• WHAT YOU ARE ASKED TO DO: Restate every record exactly, with nothing skipped.

• EXERCISE INPUTS:
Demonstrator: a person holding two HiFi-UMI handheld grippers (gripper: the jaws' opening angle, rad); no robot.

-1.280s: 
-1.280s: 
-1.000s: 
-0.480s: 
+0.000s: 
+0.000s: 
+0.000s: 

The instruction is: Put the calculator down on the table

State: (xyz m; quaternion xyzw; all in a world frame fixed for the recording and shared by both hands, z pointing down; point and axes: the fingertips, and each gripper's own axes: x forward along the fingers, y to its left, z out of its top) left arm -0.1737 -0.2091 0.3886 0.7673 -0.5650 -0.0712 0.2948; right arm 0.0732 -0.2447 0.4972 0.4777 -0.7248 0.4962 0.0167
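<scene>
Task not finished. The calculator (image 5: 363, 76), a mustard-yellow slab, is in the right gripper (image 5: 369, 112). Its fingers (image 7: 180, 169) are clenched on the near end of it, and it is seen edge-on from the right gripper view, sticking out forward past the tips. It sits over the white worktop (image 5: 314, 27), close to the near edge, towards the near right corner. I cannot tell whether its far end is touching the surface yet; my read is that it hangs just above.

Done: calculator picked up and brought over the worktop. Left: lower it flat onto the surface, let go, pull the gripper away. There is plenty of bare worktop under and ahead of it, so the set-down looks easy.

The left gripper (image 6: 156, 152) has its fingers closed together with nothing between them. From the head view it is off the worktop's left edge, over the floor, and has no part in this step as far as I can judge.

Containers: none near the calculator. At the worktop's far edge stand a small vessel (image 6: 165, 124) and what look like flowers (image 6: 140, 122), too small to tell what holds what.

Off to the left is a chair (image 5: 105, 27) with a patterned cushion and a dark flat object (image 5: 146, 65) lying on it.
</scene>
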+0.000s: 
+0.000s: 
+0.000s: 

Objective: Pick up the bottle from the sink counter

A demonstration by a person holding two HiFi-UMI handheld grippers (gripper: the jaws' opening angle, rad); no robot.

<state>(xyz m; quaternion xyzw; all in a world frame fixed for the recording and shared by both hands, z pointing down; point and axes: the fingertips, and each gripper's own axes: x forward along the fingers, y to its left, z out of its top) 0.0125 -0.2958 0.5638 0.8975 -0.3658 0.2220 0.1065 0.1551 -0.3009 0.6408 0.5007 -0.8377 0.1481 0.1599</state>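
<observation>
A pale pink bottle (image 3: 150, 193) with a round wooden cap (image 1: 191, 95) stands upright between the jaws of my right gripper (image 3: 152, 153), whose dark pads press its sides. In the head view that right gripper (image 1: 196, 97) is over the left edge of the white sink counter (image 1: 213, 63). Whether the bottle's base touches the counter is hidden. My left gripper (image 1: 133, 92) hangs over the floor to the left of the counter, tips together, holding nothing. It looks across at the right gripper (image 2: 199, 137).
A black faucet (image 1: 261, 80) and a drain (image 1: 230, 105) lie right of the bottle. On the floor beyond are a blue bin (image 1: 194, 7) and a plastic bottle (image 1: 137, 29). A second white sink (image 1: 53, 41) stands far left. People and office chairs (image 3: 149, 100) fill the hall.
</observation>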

• SOLUTION BELOW:
Demonstrator: a person holding two HiFi-UMI handheld grippers (gripper: the jaws' opening angle, rad); no robot.

-1.280s: 
-1.280s: 
-1.000s: 
-0.480s: 
+0.000s: 
+0.000s: 
+0.000s: 

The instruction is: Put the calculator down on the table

State: (xyz m; quaternion xyzw; all in a world frame fixed for the recording and shared by both hands, z pointing down; point and axes: the fingertips, and each gripper's own axes: x forward along the fingers, y to its left, z out of its top) left arm -0.1737 -0.2091 0.3886 0.7673 -0.5650 -0.0712 0.2948; right arm 0.0732 -0.2447 0.4972 0.4777 -0.7248 0.4962 0.0167
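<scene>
Task not finished. The calculator (image 5: 363, 76), a mustard-yellow slab, is in the right gripper (image 5: 369, 112). Its fingers (image 7: 180, 169) are clenched on the near end of it, and it is seen edge-on from the right gripper view, sticking out forward past the tips. It sits over the white worktop (image 5: 314, 27), close to the near edge, towards the near right corner. I cannot tell whether its far end is touching the surface yet; my read is that it hangs just above.

Done: calculator picked up and brought over the worktop. Left: lower it flat onto the surface, let go, pull the gripper away. There is plenty of bare worktop under and ahead of it, so the set-down looks easy.

The left gripper (image 6: 156, 152) has its fingers closed together with nothing between them. From the head view it is off the worktop's left edge, over the floor, and has no part in this step as far as I can judge.

Containers: none near the calculator. At the worktop's far edge stand a small vessel (image 6: 165, 124) and what look like flowers (image 6: 140, 122), too small to tell what holds what.

Off to the left is a chair (image 5: 105, 27) with a patterned cushion and a dark flat object (image 5: 146, 65) lying on it.
</scene>
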+0.000s: 
+0.000s: 
+0.000s: 

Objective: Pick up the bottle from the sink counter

A demonstration by a person holding two HiFi-UMI handheld grippers (gripper: the jaws' opening angle, rad); no robot.

<state>(xyz m; quaternion xyzw; all in a world frame fixed for the recording and shared by both hands, z pointing down; point and axes: the fingertips, and each gripper's own axes: x forward along the fingers, y to its left, z out of its top) 0.0125 -0.2958 0.5638 0.8975 -0.3658 0.2220 0.1065 0.1551 -0.3009 0.6408 0.5007 -0.8377 0.1481 0.1599</state>
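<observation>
A pale pink bottle (image 3: 150, 193) with a round wooden cap (image 1: 191, 95) stands upright between the jaws of my right gripper (image 3: 152, 153), whose dark pads press its sides. In the head view that right gripper (image 1: 196, 97) is over the left edge of the white sink counter (image 1: 213, 63). Whether the bottle's base touches the counter is hidden. My left gripper (image 1: 133, 92) hangs over the floor to the left of the counter, tips together, holding nothing. It looks across at the right gripper (image 2: 199, 137).
A black faucet (image 1: 261, 80) and a drain (image 1: 230, 105) lie right of the bottle. On the floor beyond are a blue bin (image 1: 194, 7) and a plastic bottle (image 1: 137, 29). A second white sink (image 1: 53, 41) stands far left. People and office chairs (image 3: 149, 100) fill the hall.
</observation>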

This answer leaves nothing further to address.